◆ PROBLEM DETAILS
From the records below, copy each line that has the word "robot" in it.

◆ PROVIDED ENTRIES

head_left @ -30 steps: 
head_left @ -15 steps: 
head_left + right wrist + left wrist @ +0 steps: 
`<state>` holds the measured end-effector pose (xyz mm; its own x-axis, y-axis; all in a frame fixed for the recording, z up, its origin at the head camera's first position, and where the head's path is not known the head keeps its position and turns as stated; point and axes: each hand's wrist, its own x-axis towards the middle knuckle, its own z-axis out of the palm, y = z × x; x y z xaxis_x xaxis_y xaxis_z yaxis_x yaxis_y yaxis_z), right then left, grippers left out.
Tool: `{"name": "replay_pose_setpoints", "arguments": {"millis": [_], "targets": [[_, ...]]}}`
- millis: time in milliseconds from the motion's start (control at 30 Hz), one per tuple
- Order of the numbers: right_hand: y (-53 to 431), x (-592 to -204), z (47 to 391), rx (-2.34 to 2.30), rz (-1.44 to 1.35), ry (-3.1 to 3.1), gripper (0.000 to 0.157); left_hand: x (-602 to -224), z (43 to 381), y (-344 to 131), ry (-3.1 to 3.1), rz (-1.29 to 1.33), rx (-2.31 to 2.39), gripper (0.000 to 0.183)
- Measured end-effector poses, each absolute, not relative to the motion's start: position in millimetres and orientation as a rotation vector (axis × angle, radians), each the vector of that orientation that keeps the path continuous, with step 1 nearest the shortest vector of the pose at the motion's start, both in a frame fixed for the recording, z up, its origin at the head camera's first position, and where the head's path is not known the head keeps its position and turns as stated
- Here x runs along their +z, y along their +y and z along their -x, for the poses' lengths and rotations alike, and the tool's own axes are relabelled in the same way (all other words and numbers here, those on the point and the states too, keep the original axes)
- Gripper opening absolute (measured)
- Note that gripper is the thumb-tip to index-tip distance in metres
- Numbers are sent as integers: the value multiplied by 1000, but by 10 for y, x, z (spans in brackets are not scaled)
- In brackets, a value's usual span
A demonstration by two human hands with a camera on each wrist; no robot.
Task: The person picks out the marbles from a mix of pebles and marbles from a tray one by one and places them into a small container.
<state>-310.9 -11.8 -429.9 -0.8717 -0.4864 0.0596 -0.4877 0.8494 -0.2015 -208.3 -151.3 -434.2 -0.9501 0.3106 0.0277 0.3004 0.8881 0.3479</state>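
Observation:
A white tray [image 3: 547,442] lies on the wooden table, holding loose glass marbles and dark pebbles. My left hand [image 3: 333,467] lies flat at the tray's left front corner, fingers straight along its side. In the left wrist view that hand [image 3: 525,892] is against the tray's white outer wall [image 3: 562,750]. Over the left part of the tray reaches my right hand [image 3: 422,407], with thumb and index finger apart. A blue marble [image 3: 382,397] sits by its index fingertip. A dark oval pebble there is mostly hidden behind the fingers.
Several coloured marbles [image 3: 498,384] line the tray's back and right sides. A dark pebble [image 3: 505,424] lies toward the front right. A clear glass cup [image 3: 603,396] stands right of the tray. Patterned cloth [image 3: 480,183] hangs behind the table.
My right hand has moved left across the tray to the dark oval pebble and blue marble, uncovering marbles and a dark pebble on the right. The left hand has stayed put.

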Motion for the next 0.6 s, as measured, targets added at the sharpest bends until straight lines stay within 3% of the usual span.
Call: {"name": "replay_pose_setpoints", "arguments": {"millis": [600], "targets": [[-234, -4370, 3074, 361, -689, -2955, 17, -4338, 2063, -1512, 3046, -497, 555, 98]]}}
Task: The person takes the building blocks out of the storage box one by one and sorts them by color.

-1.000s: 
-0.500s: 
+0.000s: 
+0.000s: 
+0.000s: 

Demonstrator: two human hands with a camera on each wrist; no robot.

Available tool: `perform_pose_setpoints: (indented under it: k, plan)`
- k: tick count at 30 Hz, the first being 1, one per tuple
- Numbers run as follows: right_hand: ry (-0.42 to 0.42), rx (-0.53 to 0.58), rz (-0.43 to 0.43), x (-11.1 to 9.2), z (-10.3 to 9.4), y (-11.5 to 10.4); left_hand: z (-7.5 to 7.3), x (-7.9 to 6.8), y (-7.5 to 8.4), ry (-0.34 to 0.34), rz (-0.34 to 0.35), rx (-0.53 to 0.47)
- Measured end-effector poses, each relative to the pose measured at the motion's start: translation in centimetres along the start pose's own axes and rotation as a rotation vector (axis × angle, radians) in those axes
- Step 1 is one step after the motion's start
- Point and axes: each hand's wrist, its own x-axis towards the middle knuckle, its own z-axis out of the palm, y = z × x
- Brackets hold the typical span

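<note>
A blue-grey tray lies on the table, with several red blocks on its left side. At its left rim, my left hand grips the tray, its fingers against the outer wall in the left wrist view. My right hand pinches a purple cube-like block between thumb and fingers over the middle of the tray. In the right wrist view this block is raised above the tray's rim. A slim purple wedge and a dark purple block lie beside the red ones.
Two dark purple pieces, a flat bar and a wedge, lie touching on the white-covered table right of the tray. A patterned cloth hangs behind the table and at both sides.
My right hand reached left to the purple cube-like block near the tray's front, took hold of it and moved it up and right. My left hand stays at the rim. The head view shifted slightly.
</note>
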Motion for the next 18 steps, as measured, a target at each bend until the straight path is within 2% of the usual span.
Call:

◆ TASK ANSWER
A demonstration by two human hands with a camera on each wrist; no robot.
Demonstrator: two human hands with a camera on each wrist; no robot.

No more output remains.